Over the past 12 months, the pace of industry growth remains positive but relatively slow at 2.5 per cent, representing an increase of $3.3 billion.

About 312 exchange-traded products were reported to be trading on the ASX in November. BetaShares noted that ASX ETF trading value was down by 9 per cent compared to a month earlier to $9.7 billion.

Four new products were launched during the month, including JPMorgan Asset Management’s first locally listed ETFs, Australia’s first copper miners ETF from Global X and BetaShares’ own interest rate hedged ETF, which was also described as an Australian first.

November also saw the delisting of two crypto funds offered by Cosmos Asset Management centred around Bitcoin and Ethereum.

“The ‘China reopening trade’ caused Chinese and Asian-focused ETFs to rally this month, after a very difficult period for performance for this region,” said BetaShares chief commercial officer Ilan Israelstam.

“As such, Asian exposures were the best performers in November — this included China Large Cap, as well as our Asia Technology Tigers ETF (ASIA) which recorded ~23 per cent monthly performance.”

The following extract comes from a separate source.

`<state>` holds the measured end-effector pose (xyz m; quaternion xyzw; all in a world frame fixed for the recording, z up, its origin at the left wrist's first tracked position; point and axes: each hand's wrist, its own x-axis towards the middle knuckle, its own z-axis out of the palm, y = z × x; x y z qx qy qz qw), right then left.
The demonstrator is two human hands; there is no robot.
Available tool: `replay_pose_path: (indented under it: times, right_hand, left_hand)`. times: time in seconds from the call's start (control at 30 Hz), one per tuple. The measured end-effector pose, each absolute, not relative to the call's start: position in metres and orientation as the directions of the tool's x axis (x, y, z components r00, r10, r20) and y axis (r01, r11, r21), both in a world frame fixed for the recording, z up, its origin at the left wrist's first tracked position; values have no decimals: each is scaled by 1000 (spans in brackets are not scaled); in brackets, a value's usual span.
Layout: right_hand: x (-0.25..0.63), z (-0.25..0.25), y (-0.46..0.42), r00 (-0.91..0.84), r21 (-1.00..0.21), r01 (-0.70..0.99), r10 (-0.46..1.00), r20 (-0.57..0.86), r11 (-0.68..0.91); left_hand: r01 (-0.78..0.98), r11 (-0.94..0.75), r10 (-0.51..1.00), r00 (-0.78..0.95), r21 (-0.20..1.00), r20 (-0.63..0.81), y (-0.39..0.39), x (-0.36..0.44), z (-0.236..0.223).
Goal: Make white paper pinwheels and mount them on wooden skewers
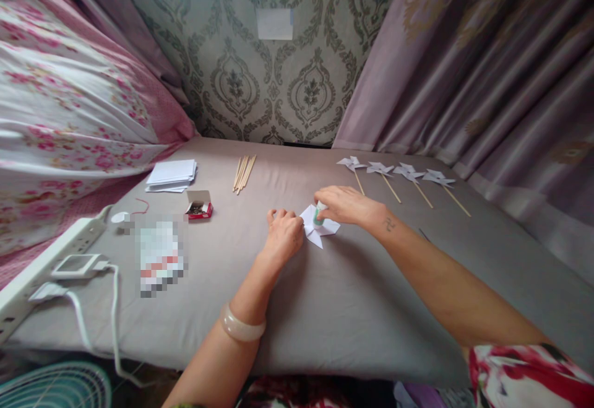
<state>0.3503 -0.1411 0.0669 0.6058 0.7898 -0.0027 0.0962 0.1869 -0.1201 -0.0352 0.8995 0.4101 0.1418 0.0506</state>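
A white folded paper pinwheel (320,230) lies flat on the grey sheet in the middle. My left hand (283,234) rests on its left edge with the fingers curled, pressing the paper down. My right hand (348,205) is closed round a small green-and-white tube (318,215), whose tip points down onto the centre of the pinwheel. My left wrist carries a pale bangle (241,327).
Several finished paper pinwheels on sticks (401,176) lie in a row at the back right. A bundle of wooden sticks (244,173), a stack of white paper squares (171,175) and a small open red box (199,205) sit at the back left. A white power strip (46,259) with cables runs along the left edge.
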Motion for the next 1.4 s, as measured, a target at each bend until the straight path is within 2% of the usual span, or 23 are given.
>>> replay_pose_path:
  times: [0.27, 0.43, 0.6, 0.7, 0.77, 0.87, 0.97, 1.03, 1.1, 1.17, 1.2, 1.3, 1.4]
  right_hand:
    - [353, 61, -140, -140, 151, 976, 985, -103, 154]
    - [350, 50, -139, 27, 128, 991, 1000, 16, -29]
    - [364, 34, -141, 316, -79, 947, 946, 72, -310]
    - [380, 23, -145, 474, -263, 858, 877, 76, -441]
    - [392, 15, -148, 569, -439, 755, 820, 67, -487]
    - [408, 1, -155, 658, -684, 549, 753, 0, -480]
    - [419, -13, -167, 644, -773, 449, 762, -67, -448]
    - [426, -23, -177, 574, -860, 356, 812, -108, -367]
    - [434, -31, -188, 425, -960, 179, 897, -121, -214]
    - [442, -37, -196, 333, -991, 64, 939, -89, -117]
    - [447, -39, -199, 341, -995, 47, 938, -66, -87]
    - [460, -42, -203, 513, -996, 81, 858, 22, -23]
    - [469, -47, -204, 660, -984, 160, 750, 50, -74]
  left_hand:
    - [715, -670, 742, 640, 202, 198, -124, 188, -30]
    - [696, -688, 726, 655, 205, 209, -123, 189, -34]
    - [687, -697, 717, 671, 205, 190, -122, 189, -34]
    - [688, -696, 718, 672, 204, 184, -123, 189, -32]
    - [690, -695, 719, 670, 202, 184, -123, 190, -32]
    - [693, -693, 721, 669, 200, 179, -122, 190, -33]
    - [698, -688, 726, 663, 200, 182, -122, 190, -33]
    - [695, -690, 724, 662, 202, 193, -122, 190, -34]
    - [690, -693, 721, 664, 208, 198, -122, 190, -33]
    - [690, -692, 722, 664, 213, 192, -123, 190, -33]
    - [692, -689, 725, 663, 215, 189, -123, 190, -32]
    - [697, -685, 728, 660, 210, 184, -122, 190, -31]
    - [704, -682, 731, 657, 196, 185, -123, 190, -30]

The iShares FTSE China Large-Cap ETF (IZZ) surged by 28.3 per cent, the iShares S&P Asia 50 ETF (IAA) grew by 21.3 per cent, and the Platinum Asia Fund (Quoted Managed Hedge Fund) (PAXX) lifted by 17.9 per cent.

“Fixed income was the asset class category recording the highest level of flows this month ($333 million in net flows) with investors increasingly perceiving that ‘the worst may be over’ for further yield increases,” said Mr Israelstam.

This was followed by Australian equities ($330 million), international equities ($167 million), listed property ($156 million) and short ETFs ($95 million). Meanwhile, the top categories by outflows were commodities ($24 million), cash ($19 million) and currency ($3 million).